Established as a project within the Office of the Vice-Chancellor, the UWI-YDP’s vision is to become the centralised advocate for youth development, which responds to the needs of the youth and youth organisations within the Caribbean. The programme will also provide a strategic guide for key youth development organisations throughout the region offering them technical support.  

At the launch, UWI-YDP’s Ad hoc Working Committee was represented by three young activists, Chairman, Mr Michael Joseph; Deputy Chairman, Mr Kevin Manning and Mr Damani Parris, Secretary. Citing some startling figures on youth underdevelopment and deviant behaviour in the Caribbean, the Committee Chairman expressed hope that the seriousness of the situation was not lost on regional governments and developmental agencies. Testimony of the intention to collaborate, representatives from state agencies, the Caribbean Development Bank (CDB), the United Nations (UN), the Barbados Investment and Development Corporation (BIDC) and the IADB were present at the launch.    
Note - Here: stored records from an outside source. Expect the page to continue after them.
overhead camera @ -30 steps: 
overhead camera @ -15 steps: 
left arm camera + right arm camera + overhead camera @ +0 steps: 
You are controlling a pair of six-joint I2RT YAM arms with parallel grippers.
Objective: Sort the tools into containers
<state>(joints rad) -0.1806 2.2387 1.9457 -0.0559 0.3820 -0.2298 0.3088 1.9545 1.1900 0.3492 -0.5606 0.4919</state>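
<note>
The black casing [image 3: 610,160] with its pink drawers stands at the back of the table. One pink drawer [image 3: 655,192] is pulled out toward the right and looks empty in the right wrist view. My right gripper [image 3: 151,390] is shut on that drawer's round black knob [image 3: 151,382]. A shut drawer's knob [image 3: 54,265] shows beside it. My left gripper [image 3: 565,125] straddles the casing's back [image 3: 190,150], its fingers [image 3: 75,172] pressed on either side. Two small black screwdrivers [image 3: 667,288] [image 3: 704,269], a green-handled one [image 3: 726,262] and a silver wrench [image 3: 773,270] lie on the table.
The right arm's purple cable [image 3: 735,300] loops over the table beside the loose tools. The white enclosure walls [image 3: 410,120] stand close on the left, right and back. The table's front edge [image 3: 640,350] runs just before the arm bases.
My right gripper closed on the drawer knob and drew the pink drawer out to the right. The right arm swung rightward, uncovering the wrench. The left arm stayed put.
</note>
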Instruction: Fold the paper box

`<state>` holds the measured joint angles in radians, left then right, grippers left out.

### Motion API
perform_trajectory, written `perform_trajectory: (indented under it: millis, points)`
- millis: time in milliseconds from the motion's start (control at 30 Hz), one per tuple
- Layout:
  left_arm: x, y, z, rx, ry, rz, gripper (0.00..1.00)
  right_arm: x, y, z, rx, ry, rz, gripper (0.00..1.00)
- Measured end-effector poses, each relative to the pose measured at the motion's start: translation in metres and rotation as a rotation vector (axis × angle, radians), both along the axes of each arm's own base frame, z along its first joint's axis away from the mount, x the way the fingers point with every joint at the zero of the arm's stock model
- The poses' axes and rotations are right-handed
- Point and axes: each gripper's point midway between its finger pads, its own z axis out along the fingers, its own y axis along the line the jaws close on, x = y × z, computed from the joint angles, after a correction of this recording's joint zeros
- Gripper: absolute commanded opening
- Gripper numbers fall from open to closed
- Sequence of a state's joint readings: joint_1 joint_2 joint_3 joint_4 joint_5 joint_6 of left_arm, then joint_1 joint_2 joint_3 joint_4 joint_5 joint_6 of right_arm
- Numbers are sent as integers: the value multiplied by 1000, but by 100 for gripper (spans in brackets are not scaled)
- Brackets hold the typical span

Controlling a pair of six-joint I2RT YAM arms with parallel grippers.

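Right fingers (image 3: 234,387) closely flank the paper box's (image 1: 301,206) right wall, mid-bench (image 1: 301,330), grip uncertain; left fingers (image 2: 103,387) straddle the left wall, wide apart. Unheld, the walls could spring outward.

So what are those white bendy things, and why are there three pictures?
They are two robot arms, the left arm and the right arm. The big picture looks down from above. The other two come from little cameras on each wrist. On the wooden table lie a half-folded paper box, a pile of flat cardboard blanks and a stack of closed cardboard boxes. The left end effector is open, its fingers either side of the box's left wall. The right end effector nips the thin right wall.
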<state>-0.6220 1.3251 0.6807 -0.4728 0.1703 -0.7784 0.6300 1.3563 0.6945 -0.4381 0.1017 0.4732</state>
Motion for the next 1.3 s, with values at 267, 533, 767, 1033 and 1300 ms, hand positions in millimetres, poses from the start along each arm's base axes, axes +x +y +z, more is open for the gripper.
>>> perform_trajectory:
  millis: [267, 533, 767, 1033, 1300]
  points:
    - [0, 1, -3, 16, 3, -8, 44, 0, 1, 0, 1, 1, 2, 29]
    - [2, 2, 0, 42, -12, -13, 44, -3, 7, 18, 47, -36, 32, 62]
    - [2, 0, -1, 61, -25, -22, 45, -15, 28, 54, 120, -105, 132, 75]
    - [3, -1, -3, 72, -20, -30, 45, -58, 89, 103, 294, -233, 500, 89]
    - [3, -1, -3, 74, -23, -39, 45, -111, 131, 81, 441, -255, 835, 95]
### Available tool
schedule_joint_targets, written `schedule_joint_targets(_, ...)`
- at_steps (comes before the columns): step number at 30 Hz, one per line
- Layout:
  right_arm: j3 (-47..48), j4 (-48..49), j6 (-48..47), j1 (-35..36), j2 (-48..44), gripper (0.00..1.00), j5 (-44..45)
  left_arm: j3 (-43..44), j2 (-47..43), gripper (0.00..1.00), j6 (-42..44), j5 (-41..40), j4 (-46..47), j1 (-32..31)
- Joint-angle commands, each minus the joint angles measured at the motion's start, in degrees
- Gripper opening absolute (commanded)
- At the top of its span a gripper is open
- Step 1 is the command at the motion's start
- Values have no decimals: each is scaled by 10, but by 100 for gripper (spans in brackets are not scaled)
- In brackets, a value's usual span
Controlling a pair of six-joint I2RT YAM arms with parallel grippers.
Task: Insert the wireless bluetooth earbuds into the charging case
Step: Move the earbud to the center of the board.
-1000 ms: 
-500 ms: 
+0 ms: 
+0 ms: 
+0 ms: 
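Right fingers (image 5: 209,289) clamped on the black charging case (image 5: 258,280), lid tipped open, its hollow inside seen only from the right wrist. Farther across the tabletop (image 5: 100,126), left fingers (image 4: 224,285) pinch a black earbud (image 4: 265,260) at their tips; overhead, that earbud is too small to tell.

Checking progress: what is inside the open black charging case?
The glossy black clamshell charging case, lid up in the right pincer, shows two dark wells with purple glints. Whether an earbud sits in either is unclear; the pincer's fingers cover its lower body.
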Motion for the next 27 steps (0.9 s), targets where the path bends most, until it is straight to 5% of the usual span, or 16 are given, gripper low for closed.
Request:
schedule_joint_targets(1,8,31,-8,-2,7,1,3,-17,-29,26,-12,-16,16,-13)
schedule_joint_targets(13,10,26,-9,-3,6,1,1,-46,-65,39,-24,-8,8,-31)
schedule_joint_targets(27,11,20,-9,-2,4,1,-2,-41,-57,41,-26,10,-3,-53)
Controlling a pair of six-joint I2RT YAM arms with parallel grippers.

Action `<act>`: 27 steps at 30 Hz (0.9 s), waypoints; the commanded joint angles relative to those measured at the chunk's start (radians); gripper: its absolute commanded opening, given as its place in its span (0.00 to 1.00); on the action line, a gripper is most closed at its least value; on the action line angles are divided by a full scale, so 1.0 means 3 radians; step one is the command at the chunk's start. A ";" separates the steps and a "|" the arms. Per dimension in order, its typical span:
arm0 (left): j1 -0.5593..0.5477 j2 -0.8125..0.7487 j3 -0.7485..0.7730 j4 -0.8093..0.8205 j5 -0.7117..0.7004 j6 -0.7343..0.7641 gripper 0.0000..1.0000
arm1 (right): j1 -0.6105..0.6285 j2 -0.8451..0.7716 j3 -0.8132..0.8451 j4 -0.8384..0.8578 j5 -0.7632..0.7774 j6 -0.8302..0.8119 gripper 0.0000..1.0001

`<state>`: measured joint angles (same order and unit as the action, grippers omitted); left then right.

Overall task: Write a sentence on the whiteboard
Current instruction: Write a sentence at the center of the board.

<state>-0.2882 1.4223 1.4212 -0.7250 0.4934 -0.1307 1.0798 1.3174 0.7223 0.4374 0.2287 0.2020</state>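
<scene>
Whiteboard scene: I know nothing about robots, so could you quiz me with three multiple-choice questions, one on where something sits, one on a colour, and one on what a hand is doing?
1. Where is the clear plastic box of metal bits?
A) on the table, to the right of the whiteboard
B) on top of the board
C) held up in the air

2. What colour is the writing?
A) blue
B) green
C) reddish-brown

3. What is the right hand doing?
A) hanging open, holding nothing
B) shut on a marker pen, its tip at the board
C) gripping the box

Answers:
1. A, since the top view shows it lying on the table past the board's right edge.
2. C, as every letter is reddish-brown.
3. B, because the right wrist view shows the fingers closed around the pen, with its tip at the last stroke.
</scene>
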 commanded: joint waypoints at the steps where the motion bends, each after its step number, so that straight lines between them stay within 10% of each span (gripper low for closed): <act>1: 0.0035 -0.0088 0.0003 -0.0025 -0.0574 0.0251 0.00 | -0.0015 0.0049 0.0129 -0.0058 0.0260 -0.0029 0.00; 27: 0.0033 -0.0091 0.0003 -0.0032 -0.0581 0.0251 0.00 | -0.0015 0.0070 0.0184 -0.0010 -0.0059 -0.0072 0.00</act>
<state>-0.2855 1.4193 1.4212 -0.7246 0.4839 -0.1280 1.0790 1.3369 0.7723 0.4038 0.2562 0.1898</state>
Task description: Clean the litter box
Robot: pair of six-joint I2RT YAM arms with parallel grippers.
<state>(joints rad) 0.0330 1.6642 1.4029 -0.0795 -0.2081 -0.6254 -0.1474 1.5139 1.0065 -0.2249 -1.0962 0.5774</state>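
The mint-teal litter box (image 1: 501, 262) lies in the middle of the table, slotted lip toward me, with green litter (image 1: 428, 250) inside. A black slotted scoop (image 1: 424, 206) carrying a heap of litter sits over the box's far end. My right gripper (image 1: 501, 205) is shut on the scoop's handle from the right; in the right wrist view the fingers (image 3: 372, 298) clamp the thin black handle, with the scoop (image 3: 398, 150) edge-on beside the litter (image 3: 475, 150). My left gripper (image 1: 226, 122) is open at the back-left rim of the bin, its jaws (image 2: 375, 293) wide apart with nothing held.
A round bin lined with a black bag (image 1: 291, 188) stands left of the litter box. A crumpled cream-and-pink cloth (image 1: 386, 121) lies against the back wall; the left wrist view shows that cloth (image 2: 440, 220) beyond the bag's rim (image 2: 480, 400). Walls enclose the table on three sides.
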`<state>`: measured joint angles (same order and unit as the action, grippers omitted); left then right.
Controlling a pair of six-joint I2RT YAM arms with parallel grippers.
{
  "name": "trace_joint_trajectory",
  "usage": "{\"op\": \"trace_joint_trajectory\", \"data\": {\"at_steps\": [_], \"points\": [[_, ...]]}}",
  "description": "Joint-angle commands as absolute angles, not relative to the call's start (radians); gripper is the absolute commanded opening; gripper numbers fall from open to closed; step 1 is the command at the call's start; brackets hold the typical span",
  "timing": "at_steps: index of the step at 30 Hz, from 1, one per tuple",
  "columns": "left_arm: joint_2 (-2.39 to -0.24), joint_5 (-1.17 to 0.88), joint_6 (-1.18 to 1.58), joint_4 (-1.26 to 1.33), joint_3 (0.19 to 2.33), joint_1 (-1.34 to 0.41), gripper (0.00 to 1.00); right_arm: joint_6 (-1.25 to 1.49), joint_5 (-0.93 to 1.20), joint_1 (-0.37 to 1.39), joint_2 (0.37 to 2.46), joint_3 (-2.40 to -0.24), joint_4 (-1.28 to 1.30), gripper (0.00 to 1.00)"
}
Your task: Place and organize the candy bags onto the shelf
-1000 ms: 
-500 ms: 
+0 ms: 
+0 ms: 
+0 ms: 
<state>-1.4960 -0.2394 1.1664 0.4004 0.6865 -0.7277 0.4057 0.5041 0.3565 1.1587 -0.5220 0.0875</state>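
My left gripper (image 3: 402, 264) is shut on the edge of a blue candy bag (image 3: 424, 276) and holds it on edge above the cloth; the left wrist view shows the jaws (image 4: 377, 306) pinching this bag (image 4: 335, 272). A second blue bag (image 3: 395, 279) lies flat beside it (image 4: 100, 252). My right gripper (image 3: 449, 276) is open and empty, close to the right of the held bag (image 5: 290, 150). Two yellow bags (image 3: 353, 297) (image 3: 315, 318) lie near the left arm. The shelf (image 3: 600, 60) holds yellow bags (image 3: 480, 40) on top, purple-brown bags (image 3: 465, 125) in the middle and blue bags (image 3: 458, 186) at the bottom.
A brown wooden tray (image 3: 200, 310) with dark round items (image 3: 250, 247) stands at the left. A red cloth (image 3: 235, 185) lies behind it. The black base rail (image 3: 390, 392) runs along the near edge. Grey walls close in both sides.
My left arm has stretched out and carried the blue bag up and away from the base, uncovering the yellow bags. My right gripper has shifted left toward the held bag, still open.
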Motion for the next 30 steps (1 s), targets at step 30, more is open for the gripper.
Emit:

UWI Vice-Chancellor, Professor Sir Hilary Beckles in delivering the feature address highlighted the severe need for a youth empowerment force within the Caribbean noting the resurgence of young people engaged in the national political discourse. Pointing to the movement of engagement and alertness gaining ground throughout the world, initiated by young people—the Black Lives Matter movement being one of the most notable (started by three young American women)—Vice-Chancellor Beckles challenged the audience to honestly assess the situation in the Caribbean. He said “There is no movement of youth political engagement that can be identified with clear and specific objectives for change and transformation. This has to concern all of us who are educators because we see the landscape which is dotted by the references we made about youth crime and underdevelopment and the pervading culture of entertainment, leisure and pleasure among our young people. What is missing is the political philosophy of change and transformation and movement.”  

The difficulties that youth in the Caribbean region face are apparent to the UWI-YDP and The UWI owns its responsibility to the next generation and intends to take up the challenge to provide youth with the keys to their own future. This programme represents a core part of the Vice-Chancellor’s vision to rekindle an “activist university”. 

Following the launch, the UWI-YDP began the process of setting up its operating process and developing relationships with Caribbean governments, the private sector and NGOs across the region, as well as various members of the region’s diplomatic corps and international organisations.

The programme coordinators will begin the gathering of data to inform the UWI-YDP’s agenda and will work with regional and national statistical bodies to produce a current ‘Status of the Youth Report’.  Based on this data gathering process, the UWI-YDP will announce its first projects in the upcoming months. 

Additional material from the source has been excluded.